How’s Your Digital Footprint?

Managing your online footprint
Digital Footprint

Ever stop and think about where all that stuff you posted back in your Bebo days went? Me neither.

Did you know that the World Wide Web was invented by Tim Berners-Lee in 1989? Initially it was very much a one-way communication method, with a high level of coding expertise required to create and upload content. Fast forward to the noughties and it had evolved into a two-way free for all. The age of citizen journalism was born!

The introduction of the current heavyweight platforms of social media – Facebook in 2004, Twitter in 2006 and Instagram in 2010 – saw the world (and its mother) publishing pictures of their lattes, checking in for pre-holiday airport pints and, of course, sharing their opinions.

So so many opinions. Good ones. Bad ones. Helpful ones. Hateful ones. Not to mention those that come back and bite you in the ass…

Case in point this week in Irish politics when Senator Lorraine Clifford-Lee, a Fianna Fáil politician, found her digital footprint hadn’t only caught up with her, but pretty much squashed her underneath.

The Senator had a number of historic tweets raked up and leaked to the press…an unfortunate coincidence perhaps with the fact she is currently contenting a by-election in Dublin Fingal for a Dáil seat.

Lorraine Clifford Lee

Senator Clifford-Lee made the unfortunate decision to publish a number of tweets in 2011 and 2012 using derogatory terms like ‘Pikey’, ‘Knacker’ and ‘sluts’ to describe things she disapproved of, like Cheryl Cole’s hair extensions…

The tweets were wrong then, they’re wrong now, and there’s no condoning it. Senator Lorraine Clifford-Lee is not the first person in the public eye to suffer because of her digital footprint, and she certainly won’t be the last.

As a world we are constantly being educated and, subsequently, developing. What may have been acceptable language and behaviour in by-gone years, is often not acceptable now. As we understand the offence that certain words or actions may bestow on our fellow peoplekind, there is an expectation that we no longer adopt such traits. This is particularly true of the young and educated.

That’s what makes Senator Clifford-Lee’s tweets so newsworthy. She should have known better.

That said, the internet has changed dramatically over the last ten years, as has our understanding of how it works. Think back to 2010 when Simon Coveney tweeted on the then Taoiseach, Brian Cowen, who was giving a Morning Ireland interview, saying he sounded “somewhere between drunk and hungover” on the program….

Digital Footprint
#ouch

The now infamous tweet led to ‘Garglegate’ and the eventual demise of Cowen’s career. Would Simon really have made that comment if there was a microphone in front of him? If he was speaking to a journalist or on the Six O’Clock News? I think not.

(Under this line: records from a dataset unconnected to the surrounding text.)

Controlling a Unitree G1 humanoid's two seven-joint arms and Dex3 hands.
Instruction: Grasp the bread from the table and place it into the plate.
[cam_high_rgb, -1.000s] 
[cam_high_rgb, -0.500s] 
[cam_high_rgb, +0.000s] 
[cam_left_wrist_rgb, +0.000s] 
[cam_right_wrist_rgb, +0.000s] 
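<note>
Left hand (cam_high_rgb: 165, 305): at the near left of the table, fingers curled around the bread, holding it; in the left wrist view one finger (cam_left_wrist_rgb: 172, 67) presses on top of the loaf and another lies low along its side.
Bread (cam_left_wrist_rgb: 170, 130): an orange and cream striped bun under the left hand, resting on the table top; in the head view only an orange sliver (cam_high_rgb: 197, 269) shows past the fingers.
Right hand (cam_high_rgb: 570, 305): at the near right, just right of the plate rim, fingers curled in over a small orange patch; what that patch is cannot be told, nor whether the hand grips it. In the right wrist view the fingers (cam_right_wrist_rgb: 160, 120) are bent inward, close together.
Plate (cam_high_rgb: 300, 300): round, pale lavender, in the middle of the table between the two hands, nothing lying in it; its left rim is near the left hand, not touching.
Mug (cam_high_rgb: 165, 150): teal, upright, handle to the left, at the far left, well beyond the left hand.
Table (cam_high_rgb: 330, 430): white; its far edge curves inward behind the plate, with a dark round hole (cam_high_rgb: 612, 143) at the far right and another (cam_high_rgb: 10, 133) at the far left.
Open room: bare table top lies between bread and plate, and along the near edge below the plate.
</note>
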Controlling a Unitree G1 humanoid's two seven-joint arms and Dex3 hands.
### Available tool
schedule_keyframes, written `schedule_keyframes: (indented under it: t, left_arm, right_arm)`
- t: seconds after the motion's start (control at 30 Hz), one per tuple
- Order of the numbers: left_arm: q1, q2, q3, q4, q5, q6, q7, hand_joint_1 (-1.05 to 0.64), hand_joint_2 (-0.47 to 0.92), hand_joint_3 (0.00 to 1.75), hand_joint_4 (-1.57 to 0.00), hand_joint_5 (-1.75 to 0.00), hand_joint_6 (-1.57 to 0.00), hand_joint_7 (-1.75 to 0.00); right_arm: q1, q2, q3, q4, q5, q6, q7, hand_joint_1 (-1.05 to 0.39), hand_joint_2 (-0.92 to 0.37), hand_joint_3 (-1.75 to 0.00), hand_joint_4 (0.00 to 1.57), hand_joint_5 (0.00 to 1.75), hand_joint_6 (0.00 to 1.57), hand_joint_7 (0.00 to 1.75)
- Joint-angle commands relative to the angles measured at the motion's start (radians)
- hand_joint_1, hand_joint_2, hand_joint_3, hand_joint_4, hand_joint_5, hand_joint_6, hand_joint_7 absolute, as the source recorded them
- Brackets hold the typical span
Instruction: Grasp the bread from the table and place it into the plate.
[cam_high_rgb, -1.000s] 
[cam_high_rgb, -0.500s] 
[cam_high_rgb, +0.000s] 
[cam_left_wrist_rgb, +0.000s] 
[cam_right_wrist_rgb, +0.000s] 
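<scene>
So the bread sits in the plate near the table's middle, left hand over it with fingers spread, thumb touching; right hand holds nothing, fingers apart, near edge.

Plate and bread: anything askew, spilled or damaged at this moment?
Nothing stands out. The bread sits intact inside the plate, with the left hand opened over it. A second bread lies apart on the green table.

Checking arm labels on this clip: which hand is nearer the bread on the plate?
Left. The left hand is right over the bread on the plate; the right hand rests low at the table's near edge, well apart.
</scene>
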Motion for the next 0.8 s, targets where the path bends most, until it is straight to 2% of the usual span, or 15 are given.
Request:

I think Simon Coveney, like so many other people back in the ‘early days’ of social media, simply forgot he was publishing his opinion to the world. Just like Senator Lorraine Clifford-Lee forgot.

It is a fact that publishing online carries the same legal responsibility as publishing on any other platform. The informal nature of social media can often distract us from this reality and lull us into a false sense of security.

Content we publish online is accountable by the same laws of libel, defamation, slander, copyright, etc., as any other publisher. It doesn’t matter if it’s published on a private or business page, it’s still liable. The increasing number of legal cases originating from social media platforms is testament to this new digital age reality.

So how many of us really stop to think about that?

When you’re sitting at home on the couch, phone in hand, publishing your opinions to the world. If someone took a fancy to forensically examine your digital footprint would you be confident that you would emerge unblemished?

If not, it may be a good time to start hitting the delete button.